The Warm Springs Natural Area, also known as the Warm Springs Ranch, is located near the Moapa Indian Reservation in Clark County, Nevada, at an elevation of 2123 ft. The 1179 acre area is owned by the Southern Nevada Water Authority (SNWA). The area is a natural oasis in the Mojave Desert. The oasis is fed by close to 24 natural warm springs and contains many naturally occurring California fan palms (Washingtonia filifera), creating an ecosystem normally limited to the "low" Colorado Desert and so unique to the "high" Mojave Desert. The springs are the headwaters for the Muddy River.

The area is popular for residential and recreational uses. There are year-round residents that own private property with homes. There are camping areas for recreational vehicles and a private, multi-use, recreation area owned by the Church of Jesus Christ of Latter-day Saints (LDS Church).

== History ==
Howard Hughes purchased the 1218 acre ranch in 1968. The LDS church acquired much of the Ranch in 1978 and attempted to continue its use as an operating ranch. When they were unsuccessful in ranching including cattle grazing, the LDS church sold most of the land, keeping 75 acre operated as the Warm Springs Recreational Ranch. A public swimming facility separate from the Hughes ranch and the LDS facility was also developed in the area. The 100 acre Desert Oasis Warm Springs was a popular summer destination for many Las Vegas residents in the 1970s and 1980s.

The Southern Nevada Water Authority acquired large portions of the old ranch property in 2007 with the intention to protect the headwaters of the Muddy River and the habitat of the endangered Moapa dace.

On July 1, 2010, an accidental fire swept through the overgrown palm trees, burning much of the area and destroying many buildings including the original ranch house at the LDS Warm Springs ranch. The LDS facility was rebuilt and opened for use of members of the LDS church in June 2017.

The 1,220 acres acquired by the Southern Nevada Water Authority is now known as the Warm Springs Natural Area and has been developed into a nature conservancy and publicly accessible nature area with trails and exhibits.
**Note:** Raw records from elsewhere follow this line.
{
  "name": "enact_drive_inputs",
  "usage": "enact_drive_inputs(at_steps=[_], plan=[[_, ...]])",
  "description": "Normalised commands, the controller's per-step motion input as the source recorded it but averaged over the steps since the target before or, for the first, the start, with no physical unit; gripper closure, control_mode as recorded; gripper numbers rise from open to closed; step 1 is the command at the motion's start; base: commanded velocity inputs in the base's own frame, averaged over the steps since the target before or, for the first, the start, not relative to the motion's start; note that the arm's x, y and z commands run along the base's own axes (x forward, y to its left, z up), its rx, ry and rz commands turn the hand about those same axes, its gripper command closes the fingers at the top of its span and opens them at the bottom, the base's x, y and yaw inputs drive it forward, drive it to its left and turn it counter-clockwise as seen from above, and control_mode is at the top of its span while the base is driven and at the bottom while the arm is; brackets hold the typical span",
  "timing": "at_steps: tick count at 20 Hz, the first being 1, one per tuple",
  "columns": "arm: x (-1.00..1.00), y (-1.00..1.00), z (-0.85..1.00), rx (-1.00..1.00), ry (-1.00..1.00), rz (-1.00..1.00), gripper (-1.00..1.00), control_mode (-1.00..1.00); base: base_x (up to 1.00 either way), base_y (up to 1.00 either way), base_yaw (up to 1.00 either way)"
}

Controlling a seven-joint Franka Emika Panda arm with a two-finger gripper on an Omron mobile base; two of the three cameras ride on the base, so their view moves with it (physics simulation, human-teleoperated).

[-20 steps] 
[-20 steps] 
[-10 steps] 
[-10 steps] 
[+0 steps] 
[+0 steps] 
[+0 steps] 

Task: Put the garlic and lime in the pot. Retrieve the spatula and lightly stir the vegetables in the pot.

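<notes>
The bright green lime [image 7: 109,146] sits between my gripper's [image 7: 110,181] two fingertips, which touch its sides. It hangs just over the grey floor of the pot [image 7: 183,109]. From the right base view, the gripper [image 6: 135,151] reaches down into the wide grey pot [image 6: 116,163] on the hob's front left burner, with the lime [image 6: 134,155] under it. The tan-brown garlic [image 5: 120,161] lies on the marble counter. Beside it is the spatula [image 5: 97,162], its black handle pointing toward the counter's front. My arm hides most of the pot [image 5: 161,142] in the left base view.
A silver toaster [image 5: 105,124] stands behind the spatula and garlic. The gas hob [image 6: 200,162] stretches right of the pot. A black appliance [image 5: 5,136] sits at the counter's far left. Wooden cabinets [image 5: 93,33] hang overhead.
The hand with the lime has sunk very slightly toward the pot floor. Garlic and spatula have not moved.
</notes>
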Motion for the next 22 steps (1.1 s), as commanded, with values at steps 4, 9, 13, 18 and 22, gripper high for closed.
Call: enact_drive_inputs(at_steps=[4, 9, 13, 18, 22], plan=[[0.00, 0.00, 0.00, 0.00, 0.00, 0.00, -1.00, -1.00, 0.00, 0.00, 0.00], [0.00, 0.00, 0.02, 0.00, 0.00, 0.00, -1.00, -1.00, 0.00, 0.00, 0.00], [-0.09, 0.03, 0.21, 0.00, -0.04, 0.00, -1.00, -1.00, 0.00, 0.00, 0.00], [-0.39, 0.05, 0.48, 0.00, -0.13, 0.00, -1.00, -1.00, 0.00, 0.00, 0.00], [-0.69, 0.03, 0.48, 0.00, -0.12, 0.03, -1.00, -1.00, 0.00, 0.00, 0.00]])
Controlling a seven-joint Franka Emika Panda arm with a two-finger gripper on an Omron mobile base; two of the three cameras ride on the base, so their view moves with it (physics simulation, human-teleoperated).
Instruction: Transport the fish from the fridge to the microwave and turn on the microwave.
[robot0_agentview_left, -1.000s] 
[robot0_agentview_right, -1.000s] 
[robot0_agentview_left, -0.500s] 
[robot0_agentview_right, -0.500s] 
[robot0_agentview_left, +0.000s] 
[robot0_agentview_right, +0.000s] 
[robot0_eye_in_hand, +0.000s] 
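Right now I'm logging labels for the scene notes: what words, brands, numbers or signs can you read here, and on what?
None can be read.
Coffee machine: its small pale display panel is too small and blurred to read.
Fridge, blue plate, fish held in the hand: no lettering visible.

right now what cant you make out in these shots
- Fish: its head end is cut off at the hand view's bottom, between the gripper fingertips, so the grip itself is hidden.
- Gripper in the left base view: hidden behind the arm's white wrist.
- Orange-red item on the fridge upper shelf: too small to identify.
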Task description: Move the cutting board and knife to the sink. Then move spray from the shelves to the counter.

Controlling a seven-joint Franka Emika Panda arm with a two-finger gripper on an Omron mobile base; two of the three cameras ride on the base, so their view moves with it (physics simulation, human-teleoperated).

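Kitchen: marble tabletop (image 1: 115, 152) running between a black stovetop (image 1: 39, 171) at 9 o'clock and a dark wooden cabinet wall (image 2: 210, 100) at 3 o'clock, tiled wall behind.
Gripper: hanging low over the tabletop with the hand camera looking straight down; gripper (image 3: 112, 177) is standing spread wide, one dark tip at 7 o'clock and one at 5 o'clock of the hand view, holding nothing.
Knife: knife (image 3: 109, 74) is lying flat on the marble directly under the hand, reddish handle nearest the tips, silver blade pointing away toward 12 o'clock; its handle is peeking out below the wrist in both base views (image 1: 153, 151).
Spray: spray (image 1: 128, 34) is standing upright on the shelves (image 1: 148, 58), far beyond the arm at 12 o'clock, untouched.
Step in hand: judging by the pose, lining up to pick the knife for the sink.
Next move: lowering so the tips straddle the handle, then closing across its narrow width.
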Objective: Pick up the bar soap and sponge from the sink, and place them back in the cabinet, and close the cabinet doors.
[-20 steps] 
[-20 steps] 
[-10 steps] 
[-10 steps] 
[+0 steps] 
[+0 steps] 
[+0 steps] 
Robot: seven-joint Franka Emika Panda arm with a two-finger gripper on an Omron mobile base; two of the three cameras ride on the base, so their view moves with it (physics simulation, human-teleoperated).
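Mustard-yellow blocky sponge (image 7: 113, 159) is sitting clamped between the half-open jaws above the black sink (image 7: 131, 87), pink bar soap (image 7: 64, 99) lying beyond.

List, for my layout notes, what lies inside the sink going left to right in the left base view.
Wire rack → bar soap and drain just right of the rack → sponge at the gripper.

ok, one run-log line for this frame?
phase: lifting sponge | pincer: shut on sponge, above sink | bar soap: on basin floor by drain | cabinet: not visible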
==Moapa Valley National Wildlife Refuge==
The United States Fish and Wildlife Service established the Moapa Valley National Wildlife Refuge area of Warm Springs as a wildlife preserve to protect the habitat of Moapa dace, a critically endangered species of fish that is endemic to the Muddy River. The Moapa dace have declined in population due to habitat destruction and introduced species of non-native fish. This unique small area of 106 acre, and the fish, have many stakeholders in their ongoing preservation.